The Goddess and JD provided the wines, all purchased at K & L Wines in Hollywood. During the tasting, we paired the wines with hard and soft cheeses, soft French bread and various olive oils and vinegars. After the tasting, dinner consisted of a modest green salad with EVOO and Cabernet Sauvignon vinegar, a rich Austrian noodle dish filled with ham and cheesy goodness, topped off with utterly sinful sacher torte cookies, all made by the busy JD!
The wines, in order of tasting:
NV Weingut Allram Riesling Sekt - $19.99- A traditionally-made sparkling Riesling (methode champenoise), this wine started us with delicate bubbles, pineapple and stone fruit in the nose and a slightly petroleum note on the palate along with nice minerality and a slight pithiness at the finish. A delightful way to start the evening!
2011 Prieler "Seeberg" Pinot Blanc - $16.99 - Clear and almost colorless, the nose showed tropical fruits - tangerine, guava - all slightly muted. On the palate, lemon, grapefruit, salinity, green pepper, and something 'mushy and green' provided an interesting and tasty wine.

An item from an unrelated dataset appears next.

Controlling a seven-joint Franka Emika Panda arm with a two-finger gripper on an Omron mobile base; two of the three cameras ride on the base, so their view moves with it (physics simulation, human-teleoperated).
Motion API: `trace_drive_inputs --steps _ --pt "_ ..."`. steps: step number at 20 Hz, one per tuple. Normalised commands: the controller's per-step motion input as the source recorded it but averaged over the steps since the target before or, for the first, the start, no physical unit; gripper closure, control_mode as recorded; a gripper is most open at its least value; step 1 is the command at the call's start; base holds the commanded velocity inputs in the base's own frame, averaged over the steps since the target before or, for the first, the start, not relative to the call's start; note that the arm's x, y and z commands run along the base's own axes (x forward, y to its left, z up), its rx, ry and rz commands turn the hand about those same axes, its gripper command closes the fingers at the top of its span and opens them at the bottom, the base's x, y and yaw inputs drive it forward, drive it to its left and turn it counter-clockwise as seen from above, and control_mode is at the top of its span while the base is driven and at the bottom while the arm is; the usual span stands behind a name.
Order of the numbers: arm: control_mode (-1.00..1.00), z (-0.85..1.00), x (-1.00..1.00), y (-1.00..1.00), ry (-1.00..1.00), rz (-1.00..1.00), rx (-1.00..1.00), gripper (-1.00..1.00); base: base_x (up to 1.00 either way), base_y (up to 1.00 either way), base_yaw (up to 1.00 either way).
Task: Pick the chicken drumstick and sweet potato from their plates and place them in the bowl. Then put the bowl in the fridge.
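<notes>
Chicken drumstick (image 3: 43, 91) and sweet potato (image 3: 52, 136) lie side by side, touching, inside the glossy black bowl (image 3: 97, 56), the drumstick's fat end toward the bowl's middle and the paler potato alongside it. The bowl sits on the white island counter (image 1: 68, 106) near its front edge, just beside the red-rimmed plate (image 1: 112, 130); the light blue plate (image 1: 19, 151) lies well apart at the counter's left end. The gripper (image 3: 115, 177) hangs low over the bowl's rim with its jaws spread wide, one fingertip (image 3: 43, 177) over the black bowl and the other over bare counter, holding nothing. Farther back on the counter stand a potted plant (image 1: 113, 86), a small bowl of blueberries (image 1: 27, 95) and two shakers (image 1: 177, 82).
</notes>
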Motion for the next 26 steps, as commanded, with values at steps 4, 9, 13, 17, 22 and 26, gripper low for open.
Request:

2012 Salomon Undhof Hochterrassen Grüner Veltliner - $13.99 - Clear and colorless with a rich yeasty nose. Shawn said he smelled 'cat pee', but the rest of us thought not. There was that typically herbaceous quality - Barbara smelled thyme. On the palate, lemon, herbs and a bit of petrol made for an acceptable wine.
2011 Gritsch 1000 Eimerberg Riesling Federspiel Wachau - $18.99 – Previously $29 - This was one of the evening's favorites! Great intensity with rich notes of petrol, apples, stone fruit texture and a finish with a hint of orange marmalade. Some subtle smokiness and mint on the finish made for a tasty treat.
2011 Markowitsch Blaufränkisch - $19.99 - Deep red in color with aromas of black pepper, plums, coffee, and black currants. Red fruit flavors with medium tannins. Ripe black cherries and ground black pepper come out in full force on the palate. Lovely, food-friendly acidity on the finish. Yum!
2010 Winzerkeller Andau Zweigelt Burgenland - $12.99 - Medium red color, with a nose that stinky - in a good way! Dried raspberry and chocolate on the nose. Herbal notes at the edges, with a firm finish of dark chocolate. We knew this was going to be a great pairing for dinner, and it was!
The wines just kept getting better the longer they were open, not that there was much left to revisit once we had finished dinner.
Thanks to all the Wineaux, especially Michelle with her great knowledge of Austrian wines!
Next month...hmmm...maybe wines of the Languedoc? I'm thinking Crémant! Cheers!